Out of the listing below, copy every line that carries the string "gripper".

── Data excerpt

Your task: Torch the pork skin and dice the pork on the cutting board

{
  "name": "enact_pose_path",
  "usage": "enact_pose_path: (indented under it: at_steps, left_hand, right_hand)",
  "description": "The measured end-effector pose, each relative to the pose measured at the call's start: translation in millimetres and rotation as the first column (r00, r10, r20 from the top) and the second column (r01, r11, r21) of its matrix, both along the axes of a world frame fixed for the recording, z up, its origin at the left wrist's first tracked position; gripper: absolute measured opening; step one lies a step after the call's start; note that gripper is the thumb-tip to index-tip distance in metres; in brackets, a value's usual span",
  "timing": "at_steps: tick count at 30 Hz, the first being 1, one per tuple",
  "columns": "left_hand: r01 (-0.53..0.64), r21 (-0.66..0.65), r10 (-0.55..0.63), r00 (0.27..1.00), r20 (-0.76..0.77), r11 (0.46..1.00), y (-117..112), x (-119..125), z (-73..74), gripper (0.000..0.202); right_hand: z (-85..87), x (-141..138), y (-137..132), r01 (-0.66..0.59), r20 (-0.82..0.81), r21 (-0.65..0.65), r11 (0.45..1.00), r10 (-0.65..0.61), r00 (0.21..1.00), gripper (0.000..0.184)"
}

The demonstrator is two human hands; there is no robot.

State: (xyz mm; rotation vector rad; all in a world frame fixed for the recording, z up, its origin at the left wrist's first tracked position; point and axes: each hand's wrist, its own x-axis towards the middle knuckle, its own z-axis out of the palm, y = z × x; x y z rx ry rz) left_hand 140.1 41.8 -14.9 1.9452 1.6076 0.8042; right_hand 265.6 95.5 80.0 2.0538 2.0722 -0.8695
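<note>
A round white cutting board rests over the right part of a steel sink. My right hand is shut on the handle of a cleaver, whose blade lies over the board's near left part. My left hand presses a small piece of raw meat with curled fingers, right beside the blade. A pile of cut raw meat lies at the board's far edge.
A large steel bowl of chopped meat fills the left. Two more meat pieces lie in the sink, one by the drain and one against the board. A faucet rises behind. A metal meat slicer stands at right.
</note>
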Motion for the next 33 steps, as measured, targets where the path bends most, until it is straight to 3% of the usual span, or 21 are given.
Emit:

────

| Solved exercise |
  "description": "The measured end-effector pose, each relative to the pose measured at the call's start: translation in millimetres and rotation as the first column (r00, r10, r20 from the top) and the second column (r01, r11, r21) of its matrix, both along the axes of a world frame fixed for the recording, z up, its origin at the left wrist's first tracked position; gripper: absolute measured opening; step one lies a step after the call's start; note that gripper is the thumb-tip to index-tip distance in metres; in brackets, a value's usual span",
  "columns": "left_hand: r01 (-0.53..0.64), r21 (-0.66..0.65), r10 (-0.55..0.63), r00 (0.27..1.00), r20 (-0.76..0.77), r11 (0.46..1.00), y (-117..112), x (-119..125), z (-73..74), gripper (0.000..0.202); right_hand: z (-85..87), x (-141..138), y (-137..132), r01 (-0.66..0.59), r20 (-0.82..0.81), r21 (-0.65..0.65), r11 (0.45..1.00), r10 (-0.65..0.61), r00 (0.21..1.00), gripper (0.000..0.184)"

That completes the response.